> Task instructions
Transcribe, word for word and without additions, each line below from the one containing "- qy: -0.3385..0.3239" through the one containing "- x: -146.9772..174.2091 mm", both ends included.

----- Material for the task -----

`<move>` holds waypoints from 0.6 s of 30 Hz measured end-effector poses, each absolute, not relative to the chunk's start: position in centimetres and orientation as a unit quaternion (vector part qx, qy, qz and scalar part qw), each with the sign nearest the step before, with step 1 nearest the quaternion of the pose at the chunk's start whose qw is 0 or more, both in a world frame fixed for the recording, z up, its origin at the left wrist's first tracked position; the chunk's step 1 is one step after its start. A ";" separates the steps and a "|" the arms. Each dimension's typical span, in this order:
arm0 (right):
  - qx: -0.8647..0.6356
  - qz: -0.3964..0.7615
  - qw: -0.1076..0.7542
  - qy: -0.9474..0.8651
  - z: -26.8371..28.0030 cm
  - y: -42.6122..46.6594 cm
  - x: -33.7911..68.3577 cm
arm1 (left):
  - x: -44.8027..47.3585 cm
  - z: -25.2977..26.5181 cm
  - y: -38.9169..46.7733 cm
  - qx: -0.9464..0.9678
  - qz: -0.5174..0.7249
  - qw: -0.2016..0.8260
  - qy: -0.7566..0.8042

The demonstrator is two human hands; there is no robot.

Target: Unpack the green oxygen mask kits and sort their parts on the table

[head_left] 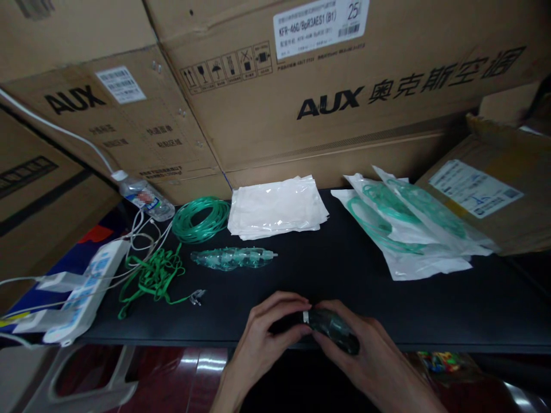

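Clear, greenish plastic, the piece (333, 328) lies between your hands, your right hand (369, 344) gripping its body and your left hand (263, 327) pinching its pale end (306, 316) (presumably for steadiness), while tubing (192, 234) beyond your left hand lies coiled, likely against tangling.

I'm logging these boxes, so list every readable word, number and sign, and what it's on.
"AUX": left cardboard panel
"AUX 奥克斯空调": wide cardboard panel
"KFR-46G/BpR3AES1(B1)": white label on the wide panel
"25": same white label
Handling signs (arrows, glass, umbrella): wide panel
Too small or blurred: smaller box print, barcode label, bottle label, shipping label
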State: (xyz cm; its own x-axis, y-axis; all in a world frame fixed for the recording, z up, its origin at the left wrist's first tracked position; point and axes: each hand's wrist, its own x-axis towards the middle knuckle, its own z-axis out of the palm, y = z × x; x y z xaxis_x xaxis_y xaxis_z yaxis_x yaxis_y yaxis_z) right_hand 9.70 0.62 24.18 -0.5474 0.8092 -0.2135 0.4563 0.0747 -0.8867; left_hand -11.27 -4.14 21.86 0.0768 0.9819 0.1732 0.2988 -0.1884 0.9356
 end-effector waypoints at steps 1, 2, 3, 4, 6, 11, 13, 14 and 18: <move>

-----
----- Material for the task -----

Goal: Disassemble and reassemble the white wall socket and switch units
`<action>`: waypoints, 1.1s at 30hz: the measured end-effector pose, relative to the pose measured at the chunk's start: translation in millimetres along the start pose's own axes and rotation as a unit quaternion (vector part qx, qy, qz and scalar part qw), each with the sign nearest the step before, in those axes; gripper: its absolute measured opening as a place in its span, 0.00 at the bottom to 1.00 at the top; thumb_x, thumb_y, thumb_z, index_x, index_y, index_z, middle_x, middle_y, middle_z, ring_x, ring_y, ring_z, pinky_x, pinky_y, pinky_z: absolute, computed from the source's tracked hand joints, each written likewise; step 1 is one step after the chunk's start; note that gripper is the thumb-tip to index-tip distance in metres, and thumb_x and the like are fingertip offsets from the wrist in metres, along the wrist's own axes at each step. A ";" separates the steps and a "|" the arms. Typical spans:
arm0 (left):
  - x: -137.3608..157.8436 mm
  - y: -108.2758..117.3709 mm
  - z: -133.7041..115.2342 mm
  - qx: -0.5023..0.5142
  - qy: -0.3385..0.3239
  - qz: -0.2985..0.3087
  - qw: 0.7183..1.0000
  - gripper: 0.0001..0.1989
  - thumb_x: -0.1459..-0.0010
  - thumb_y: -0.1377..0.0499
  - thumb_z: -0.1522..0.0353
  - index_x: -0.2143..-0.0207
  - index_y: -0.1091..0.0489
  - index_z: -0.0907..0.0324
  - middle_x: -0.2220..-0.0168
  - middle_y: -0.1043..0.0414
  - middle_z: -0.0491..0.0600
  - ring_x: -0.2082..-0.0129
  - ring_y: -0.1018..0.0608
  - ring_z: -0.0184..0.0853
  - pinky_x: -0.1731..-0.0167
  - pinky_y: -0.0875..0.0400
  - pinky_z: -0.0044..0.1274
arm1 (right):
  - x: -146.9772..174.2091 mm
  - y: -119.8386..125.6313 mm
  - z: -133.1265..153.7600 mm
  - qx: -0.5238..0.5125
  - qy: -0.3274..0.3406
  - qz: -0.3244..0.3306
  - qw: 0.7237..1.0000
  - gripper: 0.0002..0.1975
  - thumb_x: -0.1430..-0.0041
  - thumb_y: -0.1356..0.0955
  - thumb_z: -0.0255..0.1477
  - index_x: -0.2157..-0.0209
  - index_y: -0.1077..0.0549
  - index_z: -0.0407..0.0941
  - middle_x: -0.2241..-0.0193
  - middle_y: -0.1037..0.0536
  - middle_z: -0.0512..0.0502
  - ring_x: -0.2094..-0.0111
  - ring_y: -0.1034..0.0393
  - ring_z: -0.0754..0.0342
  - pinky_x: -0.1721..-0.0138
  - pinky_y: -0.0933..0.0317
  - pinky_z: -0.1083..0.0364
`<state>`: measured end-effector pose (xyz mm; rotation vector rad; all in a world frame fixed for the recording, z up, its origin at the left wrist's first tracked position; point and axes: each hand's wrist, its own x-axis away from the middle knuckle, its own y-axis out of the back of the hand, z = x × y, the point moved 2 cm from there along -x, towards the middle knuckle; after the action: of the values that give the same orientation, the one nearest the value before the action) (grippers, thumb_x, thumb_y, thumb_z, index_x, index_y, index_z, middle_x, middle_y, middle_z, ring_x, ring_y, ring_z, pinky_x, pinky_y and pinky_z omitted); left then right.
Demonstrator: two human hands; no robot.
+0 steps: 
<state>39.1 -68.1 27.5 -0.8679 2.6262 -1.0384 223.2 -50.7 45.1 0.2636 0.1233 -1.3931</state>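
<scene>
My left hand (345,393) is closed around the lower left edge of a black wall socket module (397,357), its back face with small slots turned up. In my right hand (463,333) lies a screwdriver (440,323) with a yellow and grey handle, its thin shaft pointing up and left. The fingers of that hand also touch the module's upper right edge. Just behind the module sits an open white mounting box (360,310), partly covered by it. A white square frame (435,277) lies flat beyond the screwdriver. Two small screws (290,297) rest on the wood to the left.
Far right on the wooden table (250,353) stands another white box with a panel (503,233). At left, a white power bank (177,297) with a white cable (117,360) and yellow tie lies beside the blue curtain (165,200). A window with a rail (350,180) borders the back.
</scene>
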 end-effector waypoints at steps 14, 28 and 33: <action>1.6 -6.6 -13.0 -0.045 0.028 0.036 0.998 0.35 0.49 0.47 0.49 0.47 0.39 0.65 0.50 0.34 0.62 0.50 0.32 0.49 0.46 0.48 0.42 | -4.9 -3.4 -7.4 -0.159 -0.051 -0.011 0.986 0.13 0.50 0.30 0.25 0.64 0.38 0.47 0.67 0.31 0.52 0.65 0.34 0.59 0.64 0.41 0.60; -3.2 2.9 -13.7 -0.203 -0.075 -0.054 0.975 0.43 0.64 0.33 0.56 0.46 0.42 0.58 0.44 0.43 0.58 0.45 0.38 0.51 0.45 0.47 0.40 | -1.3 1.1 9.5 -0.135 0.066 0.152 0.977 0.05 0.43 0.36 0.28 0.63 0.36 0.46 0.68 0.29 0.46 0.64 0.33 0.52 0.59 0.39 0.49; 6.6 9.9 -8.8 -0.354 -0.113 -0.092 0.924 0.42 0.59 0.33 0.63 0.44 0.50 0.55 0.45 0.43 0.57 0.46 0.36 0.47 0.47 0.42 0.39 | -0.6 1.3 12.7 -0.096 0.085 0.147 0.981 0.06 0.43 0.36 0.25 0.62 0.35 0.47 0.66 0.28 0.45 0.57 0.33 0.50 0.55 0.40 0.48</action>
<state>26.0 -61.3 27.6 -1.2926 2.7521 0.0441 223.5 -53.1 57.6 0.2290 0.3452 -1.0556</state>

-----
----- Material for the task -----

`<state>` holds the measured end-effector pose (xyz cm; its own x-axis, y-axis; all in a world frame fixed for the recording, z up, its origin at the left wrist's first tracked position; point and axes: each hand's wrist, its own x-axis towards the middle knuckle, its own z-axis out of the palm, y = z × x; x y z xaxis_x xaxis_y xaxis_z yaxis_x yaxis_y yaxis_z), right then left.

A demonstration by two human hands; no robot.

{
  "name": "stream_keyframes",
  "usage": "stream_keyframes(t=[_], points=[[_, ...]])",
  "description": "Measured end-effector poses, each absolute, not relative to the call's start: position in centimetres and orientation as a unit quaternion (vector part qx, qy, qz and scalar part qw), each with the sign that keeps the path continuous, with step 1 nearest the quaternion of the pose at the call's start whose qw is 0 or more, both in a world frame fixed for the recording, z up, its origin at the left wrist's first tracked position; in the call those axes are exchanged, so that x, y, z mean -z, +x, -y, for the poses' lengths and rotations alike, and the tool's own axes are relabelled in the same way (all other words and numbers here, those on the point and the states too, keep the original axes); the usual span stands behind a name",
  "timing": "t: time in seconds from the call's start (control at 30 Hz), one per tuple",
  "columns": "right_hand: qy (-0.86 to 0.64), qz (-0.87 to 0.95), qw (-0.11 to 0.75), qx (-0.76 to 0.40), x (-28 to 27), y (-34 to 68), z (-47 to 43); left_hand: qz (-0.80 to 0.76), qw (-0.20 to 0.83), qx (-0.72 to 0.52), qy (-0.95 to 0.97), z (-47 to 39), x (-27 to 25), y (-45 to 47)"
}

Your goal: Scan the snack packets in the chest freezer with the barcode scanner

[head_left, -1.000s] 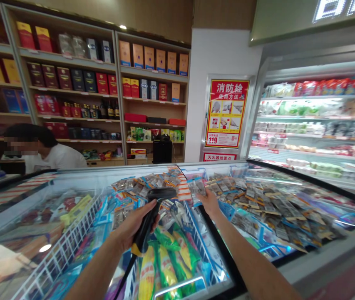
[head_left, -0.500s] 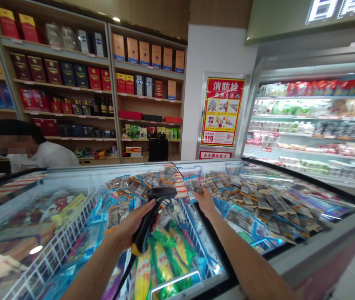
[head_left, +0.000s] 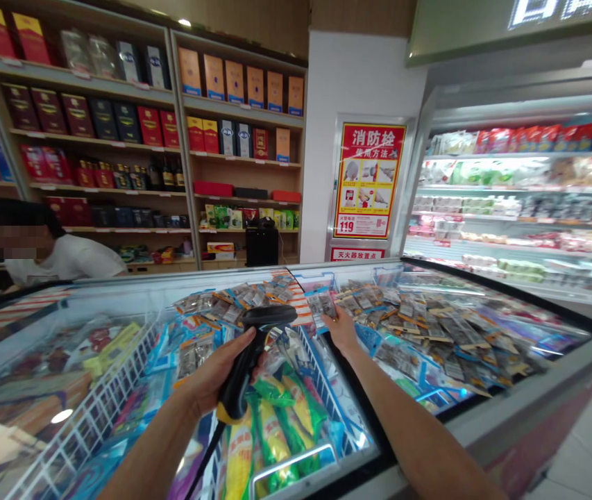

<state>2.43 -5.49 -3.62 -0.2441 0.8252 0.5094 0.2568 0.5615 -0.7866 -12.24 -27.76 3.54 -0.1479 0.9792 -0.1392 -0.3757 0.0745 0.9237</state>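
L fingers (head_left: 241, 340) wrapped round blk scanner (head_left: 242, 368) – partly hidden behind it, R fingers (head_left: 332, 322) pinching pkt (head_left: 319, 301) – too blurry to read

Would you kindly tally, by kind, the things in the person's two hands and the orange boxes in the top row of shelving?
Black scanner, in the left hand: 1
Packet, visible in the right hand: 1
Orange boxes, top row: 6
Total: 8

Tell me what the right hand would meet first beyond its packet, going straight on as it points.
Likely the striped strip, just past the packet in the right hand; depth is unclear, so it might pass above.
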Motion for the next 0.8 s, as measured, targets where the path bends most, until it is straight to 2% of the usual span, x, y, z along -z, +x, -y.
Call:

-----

> The completed task
  - qy: -0.3385..0.3239
  - qz: -0.2985..0.3087
  - qw: 0.7183..1.0000
  - gripper: 0.0001..0.1989
  - thumb_x: -0.1459..-0.0010
  - thumb_y: -0.1377..0.0499
  - thumb_z: -0.1522..0.0353
  - index_x: -0.2143..-0.0207
  - index_y: -0.1091..0.0489
  - index_z: -0.0907..0.0324
  - middle_x: -0.2220..-0.0168
  - middle_y: -0.1043..0.0414
  - middle_z: -0.0491..0.0600
  - ring_x: -0.2082..-0.0129
  - ring_y: -0.1018..0.0608
  - ring_z: -0.0184..0.0853
  - pinky_x: -0.1731..-0.0167
  - pinky_y: -0.0875..0.0400
  - pinky_z: -0.0044..0.1274
arm1 (right):
  - x: -146.9772..174.2091 mm

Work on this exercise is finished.